Source data:
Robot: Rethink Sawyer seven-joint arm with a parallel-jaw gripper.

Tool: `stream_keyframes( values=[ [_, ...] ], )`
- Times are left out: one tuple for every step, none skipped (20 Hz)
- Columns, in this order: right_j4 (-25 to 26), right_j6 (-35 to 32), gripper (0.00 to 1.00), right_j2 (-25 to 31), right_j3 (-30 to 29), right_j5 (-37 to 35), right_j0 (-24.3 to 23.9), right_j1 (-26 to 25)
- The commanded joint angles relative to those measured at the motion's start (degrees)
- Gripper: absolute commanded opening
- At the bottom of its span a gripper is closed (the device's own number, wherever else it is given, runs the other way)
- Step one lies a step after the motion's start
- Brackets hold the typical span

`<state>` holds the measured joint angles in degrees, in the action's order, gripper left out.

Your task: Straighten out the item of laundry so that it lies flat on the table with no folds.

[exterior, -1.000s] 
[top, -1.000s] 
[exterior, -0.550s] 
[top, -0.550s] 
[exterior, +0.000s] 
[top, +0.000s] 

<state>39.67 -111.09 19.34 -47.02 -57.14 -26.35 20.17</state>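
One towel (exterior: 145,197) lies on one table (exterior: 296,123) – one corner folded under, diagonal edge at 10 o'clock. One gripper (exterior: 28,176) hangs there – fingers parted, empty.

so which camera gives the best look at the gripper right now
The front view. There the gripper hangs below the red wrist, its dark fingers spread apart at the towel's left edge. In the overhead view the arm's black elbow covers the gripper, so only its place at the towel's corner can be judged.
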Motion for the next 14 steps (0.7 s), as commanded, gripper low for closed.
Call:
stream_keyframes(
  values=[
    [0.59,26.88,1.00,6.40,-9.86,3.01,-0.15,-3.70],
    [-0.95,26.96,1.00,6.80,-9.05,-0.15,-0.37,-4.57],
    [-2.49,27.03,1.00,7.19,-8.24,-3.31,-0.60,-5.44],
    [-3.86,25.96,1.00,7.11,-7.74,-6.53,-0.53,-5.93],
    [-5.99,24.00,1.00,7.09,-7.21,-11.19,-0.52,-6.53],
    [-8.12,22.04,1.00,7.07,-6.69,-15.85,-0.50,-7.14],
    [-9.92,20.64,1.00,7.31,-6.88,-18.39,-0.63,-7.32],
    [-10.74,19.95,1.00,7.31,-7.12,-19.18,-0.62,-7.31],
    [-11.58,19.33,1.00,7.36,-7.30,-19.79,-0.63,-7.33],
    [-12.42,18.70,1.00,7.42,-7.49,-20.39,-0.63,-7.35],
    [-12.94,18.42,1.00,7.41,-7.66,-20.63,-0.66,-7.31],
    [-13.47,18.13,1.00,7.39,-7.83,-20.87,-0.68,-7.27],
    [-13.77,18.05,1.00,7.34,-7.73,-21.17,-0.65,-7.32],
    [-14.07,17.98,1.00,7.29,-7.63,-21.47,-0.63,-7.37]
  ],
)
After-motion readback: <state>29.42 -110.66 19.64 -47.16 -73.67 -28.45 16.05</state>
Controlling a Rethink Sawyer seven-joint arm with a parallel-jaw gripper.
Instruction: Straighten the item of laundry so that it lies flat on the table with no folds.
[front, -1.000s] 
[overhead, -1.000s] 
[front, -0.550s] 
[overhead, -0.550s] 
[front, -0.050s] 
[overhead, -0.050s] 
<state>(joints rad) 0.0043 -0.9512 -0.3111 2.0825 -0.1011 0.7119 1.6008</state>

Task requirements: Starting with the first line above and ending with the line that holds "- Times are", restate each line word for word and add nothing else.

Written answer:
Robot: Rethink Sawyer seven-joint arm with a parallel-jaw gripper.

Tool: `stream_keyframes( values=[ [_, ...] ], )`
- Times are left out: one tuple for every step, none skipped (20 Hz)

The output is finished and nothing more is needed.